I so admire you Julie. It sounds like, from what you are preparing for as a carer support group facilitator, that not having answers and not knowing, is okay too.
go with the flow…a good way to deal with many of the things in life. I can only imagine what you are going through and send (((hugs)))
that’s what I have been taught. I see patients with dementia regularly and what strikes home , is that no two are the same. it can depend on the cause of the dementia. Gentle , little old ladies turn into spitting, biting foul mouthed harridans with Lewy Body dementia and vascular dementia can leave some confused but cheerful. it is so difficult and I have no personal experience with dementia caused by PD.
you are doing a great job Julie so don’t pull yourself down. It is time to develop some interests of your own , then when Ants does go , you will have other things in your life that give your enjoyment. hugs Bx
“There is no figuring it all out; every experience of Dementia, of caring, of loving, of being terrified, is individual and very, very personal.”….THIS and so hard and weird and beautiful and sad and happy and funny and exhausting and I could go on and on.
You are doing such an incredibly loving job…words cannot express the admiration I have for you and Ming. I’m wishing you blessings each and every day. Take a moment to breathe now and again and know that you are still you and you will regain your strength.
These long goodbyes lead to compound grief. I am so glad that you are receiving counselling. Know that you are in my heart and thoughts. Much love
Sounds like you are getting very sensible advice.
I can empathize with you Julie…. It’s true though that you need to keep aware of ‘you’ and your needs as well as Anthony’s… Diane ❤
Hugs to you.
God bless you and Ming and Anthony. Tku sooo much for sharing. ..your words portray what my husband and I are going through … and yet to face. My husband in nursing home with progressing dementia.

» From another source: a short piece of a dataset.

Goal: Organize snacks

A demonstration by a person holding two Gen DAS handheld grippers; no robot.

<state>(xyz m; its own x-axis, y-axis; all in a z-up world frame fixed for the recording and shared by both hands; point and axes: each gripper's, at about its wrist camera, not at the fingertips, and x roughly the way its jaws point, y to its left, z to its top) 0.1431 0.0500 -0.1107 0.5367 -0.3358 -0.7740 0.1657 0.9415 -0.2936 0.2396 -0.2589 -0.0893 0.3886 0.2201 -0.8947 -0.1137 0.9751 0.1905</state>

Oh yeah going with the flow is the way to go
Sometimes when showering Anthony he would ask if I thought it was time to get those cows out of here. I wondered if he milked cows and thought we might be in the milking shed so I’d say I would just hose the floor down and we’d be right and I’d use the shower to hose the floor.He would say ‘ about time’ then we’d get him dried and dressed and go back up to the house [ into his chair in the bedroom] for breakfast [ morning tea].When my husband was ill he would get very confused and want me to do something so I would say ‘ok’ and he would think about it for a minute and then ask if I thought he was bloody stupid or something, having realized what he’d said wasn’t right so I’d just flippantly reply that I was beginning to think so and then we’d both move on lol.For the last 6-8 mths we took our days a few minutes at a time. Couldn’t think of what might happen tonight or even in an hours time, let alone tomorrow.I still pretty much do that and I used to be a person who always thought long term. Its a better way to live actually.Lot less worry.

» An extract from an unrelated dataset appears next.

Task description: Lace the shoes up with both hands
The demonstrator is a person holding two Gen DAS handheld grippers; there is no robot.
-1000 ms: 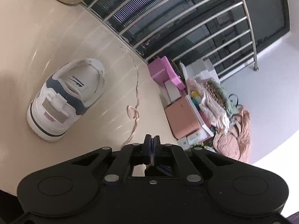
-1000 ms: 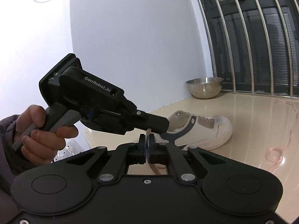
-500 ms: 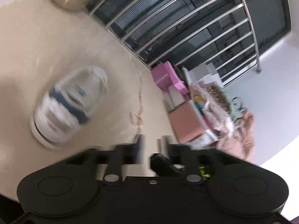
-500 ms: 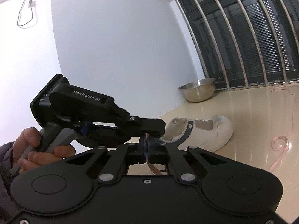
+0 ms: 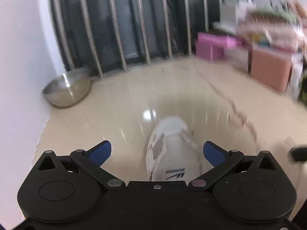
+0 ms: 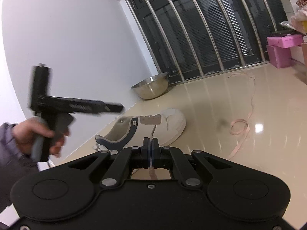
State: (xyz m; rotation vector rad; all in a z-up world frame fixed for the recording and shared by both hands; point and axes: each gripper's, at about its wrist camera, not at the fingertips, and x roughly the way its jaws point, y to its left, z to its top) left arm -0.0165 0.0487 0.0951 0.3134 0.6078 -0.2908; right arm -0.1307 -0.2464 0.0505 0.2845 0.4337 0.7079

This time before death always seems surreal to me. The hype awareness of a universal shift taking place and, at the same time, being held in place by so many needs. The need to wait for death. The need to be there for the life leaving. The need to prepare for the life after. The needs of those grieving. The needs to shut down, to keep going, to mourn …
Going with the flow is the only way to handle it, but it is not easy or pain free. My thoughts and prayers are with you all!

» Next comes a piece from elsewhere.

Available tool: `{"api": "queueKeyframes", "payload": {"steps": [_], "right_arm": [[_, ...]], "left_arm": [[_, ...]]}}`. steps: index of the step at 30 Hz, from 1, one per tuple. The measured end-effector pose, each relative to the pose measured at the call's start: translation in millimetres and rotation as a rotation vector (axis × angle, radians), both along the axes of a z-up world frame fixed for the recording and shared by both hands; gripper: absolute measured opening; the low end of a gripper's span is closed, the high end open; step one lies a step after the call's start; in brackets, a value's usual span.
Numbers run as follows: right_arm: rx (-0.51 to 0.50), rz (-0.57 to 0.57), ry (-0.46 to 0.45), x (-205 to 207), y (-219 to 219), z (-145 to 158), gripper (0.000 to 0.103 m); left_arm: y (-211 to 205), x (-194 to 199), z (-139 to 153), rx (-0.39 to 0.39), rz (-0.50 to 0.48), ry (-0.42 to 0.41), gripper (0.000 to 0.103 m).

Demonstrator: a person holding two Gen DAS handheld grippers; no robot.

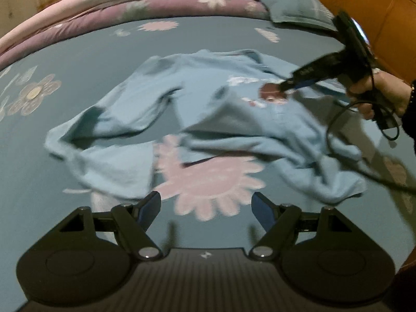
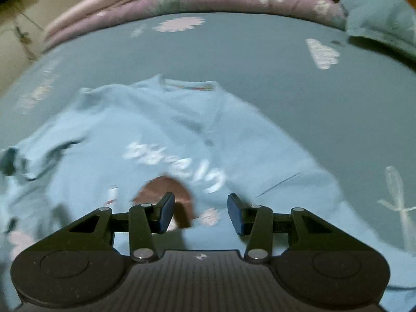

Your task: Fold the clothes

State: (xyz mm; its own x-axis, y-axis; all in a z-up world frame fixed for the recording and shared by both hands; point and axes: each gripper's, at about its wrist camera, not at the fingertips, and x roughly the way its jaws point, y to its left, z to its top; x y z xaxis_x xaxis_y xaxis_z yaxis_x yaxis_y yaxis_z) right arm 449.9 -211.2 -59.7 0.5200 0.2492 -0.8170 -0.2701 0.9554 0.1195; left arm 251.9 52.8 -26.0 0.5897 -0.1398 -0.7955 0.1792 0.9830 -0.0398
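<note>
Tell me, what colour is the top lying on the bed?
Light blue top, with white lettering and a brown round print; clearest in the right wrist view.

Two wrist fisheye views looking steeply down onto a bed.

The left wrist view sits low over the bedsheet, taking in the whole light blue top at mid-frame, its own left gripper along the bottom edge and the right gripper at upper right. The right wrist view hangs closer over the same top, the right gripper at the bottom. Both share the top and the folded quilts along the upper edge.
</note>
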Motion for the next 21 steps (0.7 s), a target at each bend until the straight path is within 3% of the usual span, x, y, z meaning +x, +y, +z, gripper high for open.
{"api": "queueKeyframes", "payload": {"steps": [5,13,17,21], "right_arm": [[-0.120,-0.088,-0.036,24,-10,9,0.050],[-0.302,-0.237,-0.105,90,-27,17,0.051],[-0.251,-0.309,-0.098,109,-42,26,0.051],[-0.129,-0.321,-0.088,94,-54,34,0.053]], "left_arm": [[37,-2,-5,-0.031,0.055,-0.003,0.077],[63,-9,-9,-0.044,0.081,0.001,0.077],[65,-11,-8,-0.041,0.080,-0.003,0.077],[63,-11,-7,-0.042,0.066,-0.005,0.077]]}}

Your mom and psychologist gave you great advice. When your life is in limbo, there’s no one answer that can fix things. You have to take each day as it comes and do your best. But you’ve always done your best. That’s just who you are. Hang in there, and good luck!
Sometimes a person’s abrupt passing seems too much of a shock, but it is in many ways easier than coming to the brink, looking over, and going back–so many times. We are in that place with hubby’s mum.It is not easy.
I so agree. My uncle, my beloved grandma’s son, when she had dementia, tried to tell her the brutal truth…that people or pets she thought were alive were actually gone, and so on. Even then I knew that had to be the wrong way to go about it. Just tell her the cats are FINE, I thought.